→ WHAT IS BEING ASKED: In the listing that follows, how many lines contain the string "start"? Provide only the number.
== GIVEN DATA
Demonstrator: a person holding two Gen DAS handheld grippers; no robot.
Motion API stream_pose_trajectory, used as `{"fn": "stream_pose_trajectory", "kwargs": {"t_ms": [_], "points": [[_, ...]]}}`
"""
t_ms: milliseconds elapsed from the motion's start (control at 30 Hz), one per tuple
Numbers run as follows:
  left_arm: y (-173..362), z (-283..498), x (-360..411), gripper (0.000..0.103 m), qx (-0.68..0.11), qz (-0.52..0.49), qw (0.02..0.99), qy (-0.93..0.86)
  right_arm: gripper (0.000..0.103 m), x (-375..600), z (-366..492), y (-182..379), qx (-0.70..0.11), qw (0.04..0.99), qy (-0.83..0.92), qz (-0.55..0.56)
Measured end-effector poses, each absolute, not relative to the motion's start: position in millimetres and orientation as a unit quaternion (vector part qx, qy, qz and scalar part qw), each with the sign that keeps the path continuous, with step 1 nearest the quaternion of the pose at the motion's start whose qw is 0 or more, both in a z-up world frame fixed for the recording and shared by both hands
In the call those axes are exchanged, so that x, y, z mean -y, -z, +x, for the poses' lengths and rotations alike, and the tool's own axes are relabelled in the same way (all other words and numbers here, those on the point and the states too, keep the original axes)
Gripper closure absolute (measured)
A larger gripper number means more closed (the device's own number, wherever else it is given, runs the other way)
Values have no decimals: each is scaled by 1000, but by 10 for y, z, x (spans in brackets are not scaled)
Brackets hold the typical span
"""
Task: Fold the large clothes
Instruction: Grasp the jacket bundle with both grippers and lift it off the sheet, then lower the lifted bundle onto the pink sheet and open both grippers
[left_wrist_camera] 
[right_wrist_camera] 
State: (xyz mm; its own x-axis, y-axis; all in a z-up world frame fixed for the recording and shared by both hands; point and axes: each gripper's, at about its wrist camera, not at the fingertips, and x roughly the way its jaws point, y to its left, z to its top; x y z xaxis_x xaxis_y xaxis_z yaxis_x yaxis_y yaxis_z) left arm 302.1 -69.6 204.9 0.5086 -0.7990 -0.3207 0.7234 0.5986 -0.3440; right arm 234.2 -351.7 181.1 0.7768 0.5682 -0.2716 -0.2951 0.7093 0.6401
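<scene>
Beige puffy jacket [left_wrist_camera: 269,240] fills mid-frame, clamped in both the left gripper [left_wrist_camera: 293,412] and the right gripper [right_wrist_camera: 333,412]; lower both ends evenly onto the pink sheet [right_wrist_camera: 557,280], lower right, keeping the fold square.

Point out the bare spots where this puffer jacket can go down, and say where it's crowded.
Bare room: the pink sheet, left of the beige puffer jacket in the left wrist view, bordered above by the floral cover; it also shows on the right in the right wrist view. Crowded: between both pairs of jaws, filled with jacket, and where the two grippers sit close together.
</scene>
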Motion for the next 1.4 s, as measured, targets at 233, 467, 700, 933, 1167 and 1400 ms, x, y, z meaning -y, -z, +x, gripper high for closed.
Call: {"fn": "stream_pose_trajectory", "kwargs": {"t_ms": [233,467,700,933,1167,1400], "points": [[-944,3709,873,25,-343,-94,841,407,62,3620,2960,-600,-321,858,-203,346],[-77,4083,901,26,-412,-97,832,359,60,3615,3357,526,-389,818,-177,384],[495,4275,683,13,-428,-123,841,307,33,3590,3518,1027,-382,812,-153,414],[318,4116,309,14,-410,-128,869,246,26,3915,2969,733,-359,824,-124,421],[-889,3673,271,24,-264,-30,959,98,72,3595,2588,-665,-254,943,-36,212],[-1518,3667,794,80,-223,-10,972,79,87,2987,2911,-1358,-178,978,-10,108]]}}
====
→ RESPONSE: 2